Зачарованная величина: Избранное - страница 2

стр.

Материей лесамианской работы, рискну добавить, были сами эти изначальные, доопытные условия человеческого существования — пространство и время. Чувствуя себя на дальней границе культурной ойкумены, он решил противопоставить изоляционистскому бахвальству и уязвленному провинциализму многих своих соотечественников и современников утопическо-мифологическое понимание кубинской культуры как напластования, палимпсеста. А сознавая, что он и его считанные соратники — гости позднего часа, попытался отделить время, ставшее прошлым, от времени, прошлым не становящегося, разграничив тем самым область истории и царство воображения. «Поэзия видит последовательность как единовременность», — записал Лесама в дневнике в 1945 году. Он стремился и вовлекал других, говоря его собственными словами, в «гностические пространства» или «регионы возможного» (одно из ключевых слов нашего автора) и в «эпохи воображения», «творческие эры». Такими выступали у него Япония и Китай, Индия и Египет, исламский мир, средневековая и возрожденческая Европа, барокко и рококо. Такими представали до- и постколумбовы просторы Америки. Включая, понятно — больше того, помещая в самый их центр — Кубу, увиденную, а значит, преображенную зрением поэта.

Чилийскому романисту Хосе Эдвардсу мир Лесамы увиделся «барочным лабиринтом». Как известно, лабиринт — в чем, видимо, и заключается одна из причин особой притягательности этого древнего и универсального культового символа — соединяет в себе весенний танец с погребальным обрядом, путь к смерти с возрождением к жизни, а образ мира с образом тела. В лесамианском познании всем существом, в его творческой «корпографии», письме всем телом, есть своя, нездешняя и не оставляющая читателя в привычном покое энергия, своя властно диктующая читательскому организму пластика, втягивающий в себя мысль читателя ритм (еще одно ключевое для Лесамы слово).

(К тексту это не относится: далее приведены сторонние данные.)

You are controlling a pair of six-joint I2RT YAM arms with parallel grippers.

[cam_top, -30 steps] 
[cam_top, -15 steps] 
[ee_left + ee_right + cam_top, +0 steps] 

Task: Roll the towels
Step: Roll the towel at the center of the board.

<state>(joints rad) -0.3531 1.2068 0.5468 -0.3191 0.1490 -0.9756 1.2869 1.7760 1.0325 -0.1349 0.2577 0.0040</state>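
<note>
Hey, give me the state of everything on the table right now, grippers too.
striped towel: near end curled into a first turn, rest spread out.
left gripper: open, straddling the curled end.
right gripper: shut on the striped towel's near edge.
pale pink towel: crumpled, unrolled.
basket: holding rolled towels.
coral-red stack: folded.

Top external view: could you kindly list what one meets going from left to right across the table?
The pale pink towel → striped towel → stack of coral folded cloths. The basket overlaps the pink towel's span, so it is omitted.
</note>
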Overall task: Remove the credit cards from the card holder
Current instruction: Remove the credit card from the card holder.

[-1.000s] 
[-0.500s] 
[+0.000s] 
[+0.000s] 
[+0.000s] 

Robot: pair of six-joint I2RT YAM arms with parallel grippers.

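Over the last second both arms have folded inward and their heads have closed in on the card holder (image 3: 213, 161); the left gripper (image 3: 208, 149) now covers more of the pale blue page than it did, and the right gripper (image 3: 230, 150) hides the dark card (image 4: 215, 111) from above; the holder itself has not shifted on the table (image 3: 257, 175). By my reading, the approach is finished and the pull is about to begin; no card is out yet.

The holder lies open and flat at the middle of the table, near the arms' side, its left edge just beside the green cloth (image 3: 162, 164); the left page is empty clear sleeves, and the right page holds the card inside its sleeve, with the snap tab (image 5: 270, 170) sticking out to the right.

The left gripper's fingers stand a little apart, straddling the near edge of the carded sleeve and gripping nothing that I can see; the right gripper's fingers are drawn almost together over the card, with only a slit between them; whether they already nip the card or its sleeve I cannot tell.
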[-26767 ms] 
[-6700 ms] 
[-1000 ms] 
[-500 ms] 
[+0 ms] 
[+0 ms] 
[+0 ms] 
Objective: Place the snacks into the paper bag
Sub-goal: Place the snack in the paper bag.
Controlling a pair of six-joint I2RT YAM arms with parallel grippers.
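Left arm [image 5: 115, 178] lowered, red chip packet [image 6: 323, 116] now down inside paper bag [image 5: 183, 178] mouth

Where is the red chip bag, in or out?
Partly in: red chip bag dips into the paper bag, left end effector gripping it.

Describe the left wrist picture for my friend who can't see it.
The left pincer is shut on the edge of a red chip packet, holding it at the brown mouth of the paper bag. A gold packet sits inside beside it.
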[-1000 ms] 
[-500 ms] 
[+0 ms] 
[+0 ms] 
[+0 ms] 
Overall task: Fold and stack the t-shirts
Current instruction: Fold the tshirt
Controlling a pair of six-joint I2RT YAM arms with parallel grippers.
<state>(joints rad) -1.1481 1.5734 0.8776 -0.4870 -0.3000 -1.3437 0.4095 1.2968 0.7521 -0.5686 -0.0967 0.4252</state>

Эти па некоего ритуального продвижения и возврата, почти плясовых остановок и кружений, мгновенного просвета надежды и внезапного потрясения от уже виденного прежде тупика организуют материю его стихов. Перед нами, вокруг нас, в нас самих разворачивается мир празднества. Но смерть при этом не изгнана из утопической вселенной Лесамы, напротив, она для него — основание нового, иного рождения, преображения. В письме к Марии Самбрано 1974 года, откликаясь на известие о кончине ее любимой сестры и вспоминая свою умершую мать, он писал, — «Смерть заставляет нас наново зачинать всех. Эта таящаяся в смерти бесконечная возможность, стоит сделать ее видимой, перекрывает гибельное пространство смерти. Вневременность, иными словами, эдемово, райское начало дает нам силы представлять жизнь как бесконечную возможность, рождающуюся из смерти».

Вступая в тексты Лесамы — прежде всего стихотворные, но и в его движимые теми же силами эссе, новеллы, романы, — нужно почувствовать на себе эти разнородные, едва ли не физические по ощутимости силы вместе с бесконечно разворачивающейся метафорой-фразой, с брезжащим, приоткрывающимся и снова прячущимся смыслом, а иначе, поврозь, они многократно проигрывают. Кажется, глубже других их драматическую мощь пережил и точнее передал Октавио Пас, вообще крайне чувствительный к подобным энергетическим, пневматическим, телесным первоосновам голоса и письма. Сказанное им больше четырех десятилетий назад о романе «Paradiso»[2] в письме его автору вполне применимо ко всему своду созданного Лесамой Лимой — к той труднообозримой «вещи в работе», которая день за днем, в каждом новом акте восприятия, встает перед читателями кубинского мастера: «Перед нами <…> целый мир различных архитектур в непрерывных метаморфозах и, вместе с тем, мир знаков — отзвуков, складывающихся в значения, возникающие и распадающиеся архипелаги смысла, — медленный, головокружительный мир, вращающийся вокруг недостижимой точки, которая существовала еще до создания и разрушения речи, неподвижной точки, в которой — средоточие и завязь языка».

Все материально представленное, зримое в яви, осязаемое во плоти бесконечно важно для лесамианского мироустройства. Вместе с тем, отмечу особое качество изображаемого Лесамой. Наделенное телесностью у него — это не просто увиденное потому, что попалось на глаза и соответствует разрешающим способностям хрусталика; видимое — это усилием воображения открытое, специально показанное, мастером явленное. Говоря короче, поэтическая действительность разворачивается для Лесамы как бы в грезящемся представлении, церемонии — всевозможных шествиях, пред стояниях, восседаньях, круженьях.